I know children will understand that there are faces behind the masks. In child psychology, the term “object permanence” describes a child’s early and eventual understanding that objects and people continue to exist even though they can no longer be seen or heard. Everyone who has ever played a game of “peek-a-boo” with a very young child, can see for themselves how this works. Still masking one’s face masks one’s personal affect. How will children perceive the emotional signals inherent in facial expressions that are now hidden by medical masks?

An August 18 NY Times Op-Ed piece research psychologist Judith Danovitch dismisses such concerns, suggesting that looking into someone’s eyes is a better way to read someone else’s state of mind, and that mask wearing might help children learn. I’m quoting the article: “for older children, mask wearing is a way to teach
more sophisticated ethical concepts like duty and sacrifice. By age 7, for example, children believe that it feels good to make sacrifices on behalf of others in need. Stressing that the discomfort and inconvenience of mask wearing are forms of generosity and public service might motivate children to address other social problems in their lives, like bullying.”

My experience in co-dependency support groups tells me that it’s a lot, and not always good, to expect children to adapt to discomfort and further to be encouraged to “sacrifice” to “address” “social problems.” Such naïve, altruistic, well-intended children risk being bullied or worse by less “public service” minded members of their local communities. Compelling children to connect discomfort to some distant good can result in the kind of personal martyrdom that leads to other self-negating and self-destructive behaviors. There are books written about this stuff.

COVID 19 has involved individual and shared trauma. Ignoring the painful and helpless aspects of traumatic events creates more trauma. Part of why some traumatic situations continue to occur is because people are made to feel uncomfortable talking about personal discomfort.

I don’t like masks. I’ve been chided for saying I don’t like masks. I continue to wear masks when I’m required to wear a mask as well as when it might be advisable to wear a mask. In either case, I am not going to say I like wearing the mask.

Mask wearing is inconvenient and sometimes uncomfortable.

Why not just tell it like it is?

Data suggests that wearing face masks, together with more frequent hand washing, has led to a decrease in influenza and the common cold.
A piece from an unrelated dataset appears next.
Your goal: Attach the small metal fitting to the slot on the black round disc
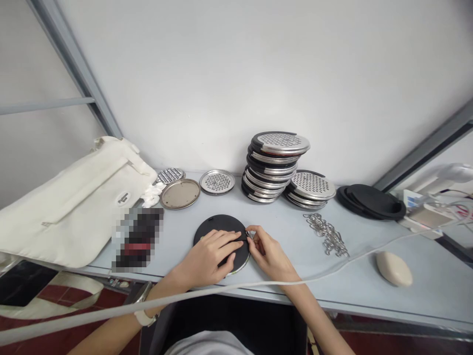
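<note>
A round black disc (pixel 220 228), with a thin pale rim along its lower edge, lies on the table before me. My left hand (pixel 218 254) rests across its top, fingers stretched out flat against the surface. At the disc's right edge my right hand (pixel 266 251) is closed in a pinch on a small metal clip (pixel 249 234), which looks like a wire hook and is partly covered by the fingertips. Farther right lies a loose heap of small metal clips (pixel 325 235).
Behind the disc stand a tall stack of perforated metal discs (pixel 273 167) with black edging and a lower stack (pixel 312 190). Black discs (pixel 371 201) and a cream rounded object (pixel 393 269) sit right; a white bag (pixel 74 207) lies left. A pale cable (pixel 185 295) crosses in front.
</note>
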A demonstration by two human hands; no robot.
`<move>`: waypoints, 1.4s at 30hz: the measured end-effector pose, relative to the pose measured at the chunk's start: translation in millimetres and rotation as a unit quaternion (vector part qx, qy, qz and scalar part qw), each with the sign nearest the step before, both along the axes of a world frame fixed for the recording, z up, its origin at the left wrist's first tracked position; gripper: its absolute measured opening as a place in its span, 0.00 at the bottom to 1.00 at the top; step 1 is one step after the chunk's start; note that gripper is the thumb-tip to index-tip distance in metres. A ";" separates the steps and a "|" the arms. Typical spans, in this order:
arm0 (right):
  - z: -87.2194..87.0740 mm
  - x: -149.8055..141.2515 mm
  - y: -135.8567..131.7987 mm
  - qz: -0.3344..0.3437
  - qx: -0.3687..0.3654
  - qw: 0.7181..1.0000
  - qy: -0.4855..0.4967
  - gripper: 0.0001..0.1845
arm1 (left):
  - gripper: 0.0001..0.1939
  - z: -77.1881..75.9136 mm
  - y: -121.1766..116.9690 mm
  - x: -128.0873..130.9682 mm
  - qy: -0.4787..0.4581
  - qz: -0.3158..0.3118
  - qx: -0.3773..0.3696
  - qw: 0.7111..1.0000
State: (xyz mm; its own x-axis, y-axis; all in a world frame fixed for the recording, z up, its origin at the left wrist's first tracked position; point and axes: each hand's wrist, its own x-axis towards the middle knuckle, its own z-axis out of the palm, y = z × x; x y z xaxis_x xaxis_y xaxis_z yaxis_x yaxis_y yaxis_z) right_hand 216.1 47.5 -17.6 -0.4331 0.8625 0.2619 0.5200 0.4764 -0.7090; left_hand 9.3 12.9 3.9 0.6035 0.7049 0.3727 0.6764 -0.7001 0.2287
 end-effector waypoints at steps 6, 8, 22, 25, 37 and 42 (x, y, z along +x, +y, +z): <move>-1.1 0.3 -0.4 0.000 -0.003 1.000 0.000 0.13 | 0.20 -1.1 0.5 0.1 -0.006 -0.006 0.010 1.000; -3.0 0.5 -0.2 0.001 -0.002 1.000 0.002 0.13 | 0.19 -1.1 0.3 0.1 -0.007 -0.003 0.011 1.000; -6.3 0.2 1.0 -0.007 0.048 0.999 0.021 0.13 | 0.20 3.4 -1.5 2.5 -0.015 0.003 0.019 1.000; -6.0 -0.6 2.0 -0.005 0.049 0.998 0.037 0.11 | 0.20 3.0 -0.9 2.1 -0.016 0.002 0.014 1.000; 1.5 -0.6 1.8 0.008 0.066 0.996 0.053 0.10 | 0.19 2.4 -0.7 1.2 -0.015 0.000 0.009 1.000; 0.2 -0.2 2.1 0.001 0.067 0.997 0.046 0.10 | 0.19 1.6 -0.5 1.2 -0.019 0.000 0.015 1.000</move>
State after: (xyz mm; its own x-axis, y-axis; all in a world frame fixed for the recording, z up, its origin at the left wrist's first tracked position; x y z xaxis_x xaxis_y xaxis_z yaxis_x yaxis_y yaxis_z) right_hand 216.0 49.7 -17.4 -0.4042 0.8158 0.4137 0.4551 0.5716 -0.6827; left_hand 10.4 12.4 5.5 0.5879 0.6930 0.4172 0.6676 -0.7070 0.2336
That is good information for children to have. The CDC website states that common coronaviruses cause symptoms like the common cold. Sars-COV-2 is now the coronavirus commonly causing problems in our shared world. And, COVID 19 has certainly been more than inconvenient for many people. Being restrained and/or intubated traumatizes people in ways that until seemingly recently, weren’t well known or discussed. Importantly, but often still unacknowledged, impaired respiration and circulation impair brain function which in turn impairs a recovering person’s ability to actively seek new activities that might improve oxygen intake and physical, cognitive, and emotional comfort and well-being.

How will the neurons wire and fire in children trying to sit still and learn new information while breathing through face masks? I don’t know. I do hope that all of us get to get up and stretch and walk and breathe deeply. It all helps.